Information given:
=== Begin Enclosure ===

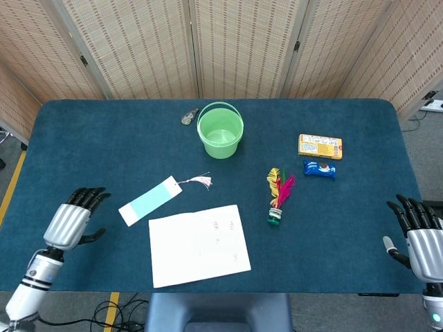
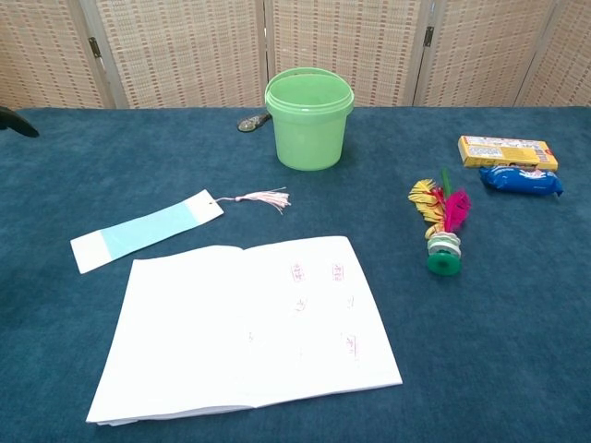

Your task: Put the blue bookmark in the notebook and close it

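The blue bookmark (image 1: 149,200) lay slantwise on the worktop (image 1: 104,138) just beside the open notebook (image 1: 199,245), right of the empty, spread left hand (image 1: 69,223), the nearer one.

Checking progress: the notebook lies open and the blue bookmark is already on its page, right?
Not quite. The notebook lies open, but the blue bookmark is on the table beside it, just off its far left corner, as the chest view shows.
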Controlling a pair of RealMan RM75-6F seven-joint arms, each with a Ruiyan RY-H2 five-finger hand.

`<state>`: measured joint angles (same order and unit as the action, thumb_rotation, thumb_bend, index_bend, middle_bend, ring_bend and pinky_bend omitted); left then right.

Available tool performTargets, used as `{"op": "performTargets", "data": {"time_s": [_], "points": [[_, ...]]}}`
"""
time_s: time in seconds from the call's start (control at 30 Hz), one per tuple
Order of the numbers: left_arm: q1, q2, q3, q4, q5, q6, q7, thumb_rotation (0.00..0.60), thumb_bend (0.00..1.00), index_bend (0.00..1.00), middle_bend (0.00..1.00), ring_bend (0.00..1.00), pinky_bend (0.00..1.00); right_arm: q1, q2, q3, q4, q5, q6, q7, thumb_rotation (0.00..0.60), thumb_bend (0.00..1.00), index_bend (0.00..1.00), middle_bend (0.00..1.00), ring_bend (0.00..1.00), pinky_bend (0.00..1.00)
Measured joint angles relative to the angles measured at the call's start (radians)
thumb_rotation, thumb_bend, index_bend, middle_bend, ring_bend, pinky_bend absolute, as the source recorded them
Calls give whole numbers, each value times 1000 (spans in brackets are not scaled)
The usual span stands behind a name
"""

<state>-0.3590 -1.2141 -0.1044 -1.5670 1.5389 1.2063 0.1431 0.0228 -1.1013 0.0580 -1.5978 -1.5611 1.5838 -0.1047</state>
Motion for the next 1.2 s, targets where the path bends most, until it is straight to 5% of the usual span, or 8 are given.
{"op": "performTargets", "data": {"time_s": [0.47, 1.2], "points": [[-159, -180, -32, 166, -113, -190, 45, 600, 248, 182, 158, 160, 169, -8, 11, -1, -16, -5, 9, -9, 600, 260, 161, 93, 94, 141], [-211, -331, 8, 338, -176, -241, 82, 600, 247, 174, 158, 160, 169, -2, 9, 2, -12, 5, -8, -2, 600, 262, 161, 93, 94, 141]]}}
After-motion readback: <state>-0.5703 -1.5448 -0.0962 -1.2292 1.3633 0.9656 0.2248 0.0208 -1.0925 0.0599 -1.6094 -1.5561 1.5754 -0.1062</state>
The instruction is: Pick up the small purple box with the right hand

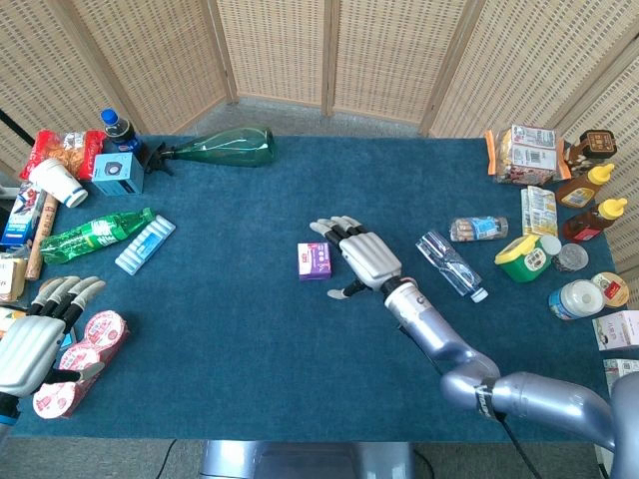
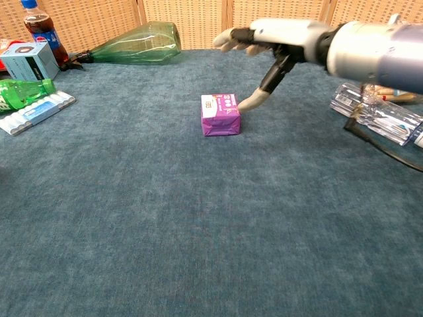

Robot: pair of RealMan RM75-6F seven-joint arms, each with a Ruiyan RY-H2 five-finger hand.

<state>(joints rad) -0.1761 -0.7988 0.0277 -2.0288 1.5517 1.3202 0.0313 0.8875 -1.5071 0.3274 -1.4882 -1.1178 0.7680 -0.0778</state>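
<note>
The small purple box (image 1: pixel 314 260) (image 2: pixel 220 114) lies flat in the middle of the blue table cloth. My right hand (image 1: pixel 361 255) (image 2: pixel 274 38) hovers just right of it and above, fingers spread, holding nothing. In the chest view its thumb hangs down close to the box's right edge; contact is unclear. My left hand (image 1: pixel 35 334) sits at the front left table edge with fingers spread, holding nothing.
A clear plastic bottle (image 1: pixel 451 265) (image 2: pixel 377 113) lies right of my right arm. Jars, sauce bottles and packets (image 1: pixel 569 239) crowd the right edge. A green glass bottle (image 1: pixel 222 148), green soda bottle (image 1: pixel 92 235), white blister pack (image 1: pixel 146 243) and cups (image 1: pixel 85 359) line the left side.
</note>
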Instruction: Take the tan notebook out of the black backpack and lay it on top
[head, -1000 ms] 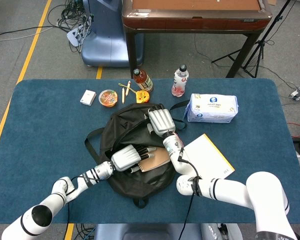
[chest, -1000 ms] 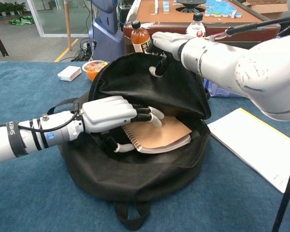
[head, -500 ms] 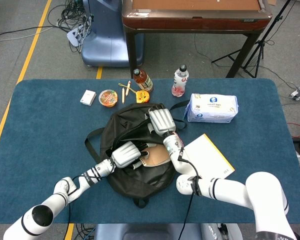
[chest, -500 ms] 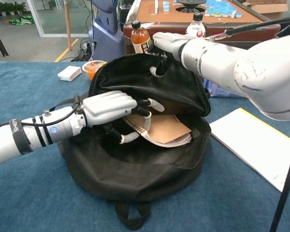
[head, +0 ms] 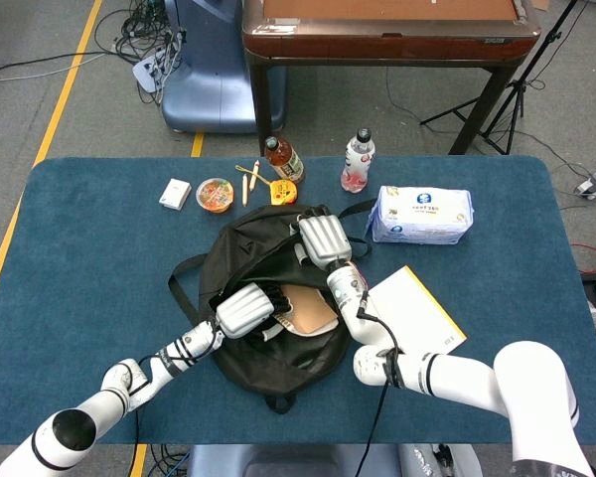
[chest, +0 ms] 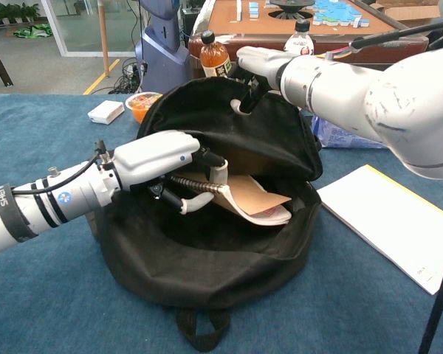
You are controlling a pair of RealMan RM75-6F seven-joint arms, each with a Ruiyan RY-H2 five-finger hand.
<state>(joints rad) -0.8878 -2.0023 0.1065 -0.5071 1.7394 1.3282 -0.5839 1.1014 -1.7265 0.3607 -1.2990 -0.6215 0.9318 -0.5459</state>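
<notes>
Head view first: the black backpack sits mid-table on the blue cloth, mouth wide open. The left hand is in the opening, fingers wrapped around the spiral edge of the tan notebook, which is tilted up but mostly inside the bag. The right hand is at the far rim, pinching the top flap of the backpack and holding it up. Just beside the bag on the right lies a white booklet with a yellow edge. Further back there's a tissue pack, a clear water bottle, a brown tea bottle, a small snack cup and a white box.

Chest view makes it clearer: the left hand clamps the notebook by its wire binding, the bound side raised and the far corner resting low inside the bag. The right hand has its fingers closed on the flap, so the backpack stays gaping.
</notes>
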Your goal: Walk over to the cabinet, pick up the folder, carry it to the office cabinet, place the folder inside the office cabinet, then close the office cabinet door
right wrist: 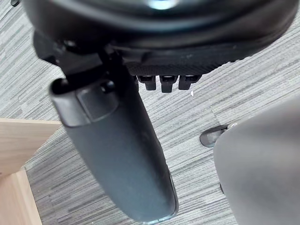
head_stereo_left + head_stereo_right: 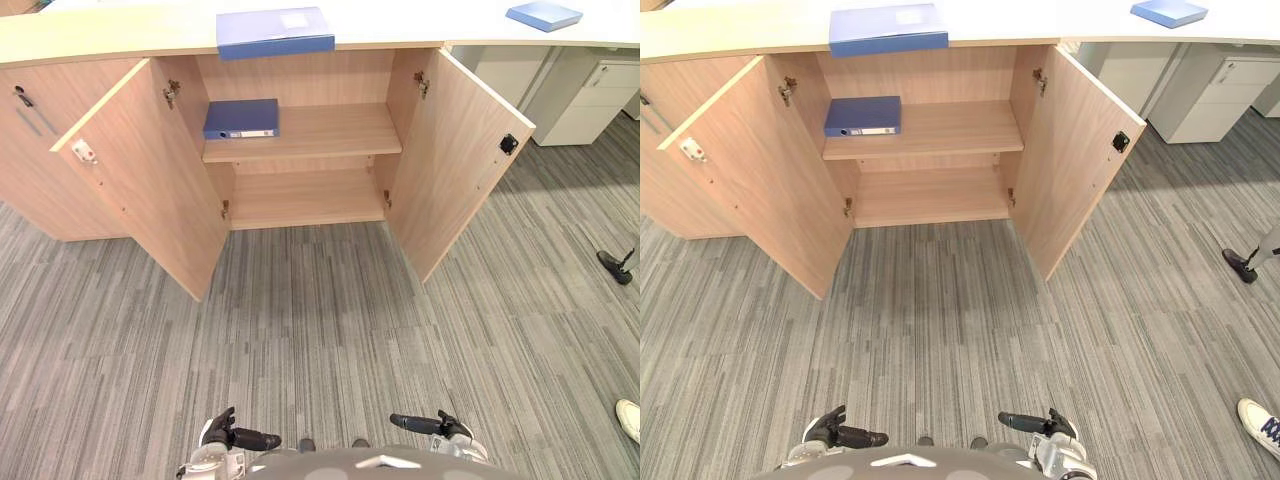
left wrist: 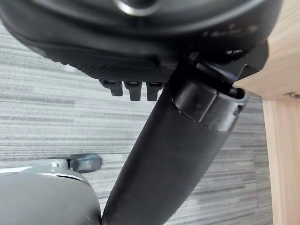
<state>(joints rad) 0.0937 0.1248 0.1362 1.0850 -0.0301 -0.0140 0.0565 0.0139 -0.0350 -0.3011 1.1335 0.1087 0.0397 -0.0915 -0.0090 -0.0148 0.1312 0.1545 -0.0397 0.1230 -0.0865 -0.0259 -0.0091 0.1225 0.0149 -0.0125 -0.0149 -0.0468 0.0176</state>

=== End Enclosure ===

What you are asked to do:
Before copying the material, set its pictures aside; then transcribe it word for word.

Answer section:
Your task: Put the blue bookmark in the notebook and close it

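The blue bookmark (image 1: 149,200) lay slantwise on the worktop (image 1: 104,138) just beside the open notebook (image 1: 199,245), right of the empty, spread left hand (image 1: 69,223), the nearer one.

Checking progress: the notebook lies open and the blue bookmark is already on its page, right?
Not quite. The notebook lies open, but the blue bookmark is on the table beside it, just off its far left corner, as the chest view shows.
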Controlling a pair of RealMan RM75-6F seven-joint arms, each with a Ruiyan RY-H2 five-finger hand.

`<state>`: measured joint angles (same order and unit as the action, thumb_rotation, thumb_bend, index_bend, middle_bend, ring_bend and pinky_bend omitted); left then right.

Available tool performTargets, used as `{"op": "performTargets", "data": {"time_s": [_], "points": [[_, ...]]}}`
"""
time_s: time in seconds from the call's start (control at 30 Hz), one per tuple
Order of the numbers: left_arm: q1, q2, q3, q4, q5, q6, q7, thumb_rotation (0.00..0.60), thumb_bend (0.00..1.00), index_bend (0.00..1.00), middle_bend (0.00..1.00), ring_bend (0.00..1.00), pinky_bend (0.00..1.00); right_arm: q1, q2, q3, q4, q5, q6, q7, thumb_rotation (0.00..0.60), thumb_bend (0.00..1.00), index_bend (0.00..1.00), middle_bend (0.00..1.00), ring_bend (0.00..1.00), pinky_bend (0.00..1.00)
Measured joint angles relative to the angles measured at the call's start (radians)
thumb_rotation, thumb_bend, index_bend, middle_bend, ring_bend, pinky_bend absolute, as the source recorded them
Calls give whole numbers, each value times 1000 (spans in brackets are not scaled)
The usual span stands behind a name
"""

<state>-0.3590 -1.2141 -0.1044 -1.5670 1.5389 1.2063 0.1431 0.0228 -1.1013 0.0580 -1.5978 -1.5611 1.5838 -0.1047</state>
Motion for the next 1.2 s, targets where the path bends most, until it is straight to 5% of the usual span, or 8 are given.
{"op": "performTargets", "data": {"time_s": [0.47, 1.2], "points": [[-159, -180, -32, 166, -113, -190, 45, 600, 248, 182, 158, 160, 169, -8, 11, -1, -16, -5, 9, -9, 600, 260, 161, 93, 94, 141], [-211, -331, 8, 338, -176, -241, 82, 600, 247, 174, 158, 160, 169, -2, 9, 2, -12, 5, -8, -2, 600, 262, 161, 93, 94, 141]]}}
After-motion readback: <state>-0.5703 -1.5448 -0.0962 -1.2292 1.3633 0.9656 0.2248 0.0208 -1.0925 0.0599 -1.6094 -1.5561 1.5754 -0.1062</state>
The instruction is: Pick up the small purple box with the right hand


Robot: pair of RealMan RM75-6F seven-joint arms, each with a Ruiyan RY-H2 five-finger hand.

<state>(joints rad) -0.1761 -0.7988 0.0277 -2.0288 1.5517 1.3202 0.0313 0.8875 -1.5071 0.3274 -1.4882 -1.1178 0.7680 -0.0778</state>
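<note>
The small purple box (image 1: pixel 314 260) (image 2: pixel 220 114) lies flat in the middle of the blue table cloth. My right hand (image 1: pixel 361 255) (image 2: pixel 274 38) hovers just right of it and above, fingers spread, holding nothing. In the chest view its thumb hangs down close to the box's right edge; contact is unclear. My left hand (image 1: pixel 35 334) sits at the front left table edge with fingers spread, holding nothing.
A clear plastic bottle (image 1: pixel 451 265) (image 2: pixel 377 113) lies right of my right arm. Jars, sauce bottles and packets (image 1: pixel 569 239) crowd the right edge. A green glass bottle (image 1: pixel 222 148), green soda bottle (image 1: pixel 92 235), white blister pack (image 1: pixel 146 243) and cups (image 1: pixel 85 359) line the left side.
</note>
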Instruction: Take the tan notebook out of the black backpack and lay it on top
[head, -1000 ms] 
[chest, -1000 ms] 
[head, -500 ms] 
[chest, -500 ms] 
[head, +0 ms] 
[chest, +0 ms] 
You are controlling a pair of RealMan RM75-6F seven-joint arms, each with a Ruiyan RY-H2 five-finger hand.
<state>(joints rad) -0.8878 -2.0023 0.1065 -0.5071 1.7394 1.3282 -0.5839 1.1014 -1.7265 0.3607 -1.2990 -0.6215 0.9318 -0.5459</state>
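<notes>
Head view first: the black backpack sits mid-table on the blue cloth, mouth wide open. The left hand is in the opening, fingers wrapped around the spiral edge of the tan notebook, which is tilted up but mostly inside the bag. The right hand is at the far rim, pinching the top flap of the backpack and holding it up. Just beside the bag on the right lies a white booklet with a yellow edge. Further back there's a tissue pack, a clear water bottle, a brown tea bottle, a small snack cup and a white box.

Chest view makes it clearer: the left hand clamps the notebook by its wire binding, the bound side raised and the far corner resting low inside the bag. The right hand has its fingers closed on the flap, so the backpack stays gaping.
</notes>
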Your goal: Walk over to the cabinet, pick up the folder, carry it to the office cabinet, place the folder inside the office cabinet, then close the office cabinet door
right wrist: 
head_stereo_left + head_stereo_right: 
left wrist: 
<state>(joints rad) 0.0937 0.1248 0.1362 1.0850 -0.0301 -0.0140 0.0565 0.0139 -0.0350 -0.3011 1.1335 0.1087 0.0397 -0.0915 -0.0090 -0.0148 0.1312 0.1545 -0.0397 0.1230 -0.0865 -0.0259 -0.0091 0.1225 0.0149 -0.0125 -0.0149 -0.0468 0.0176</state>

The exercise is now finished.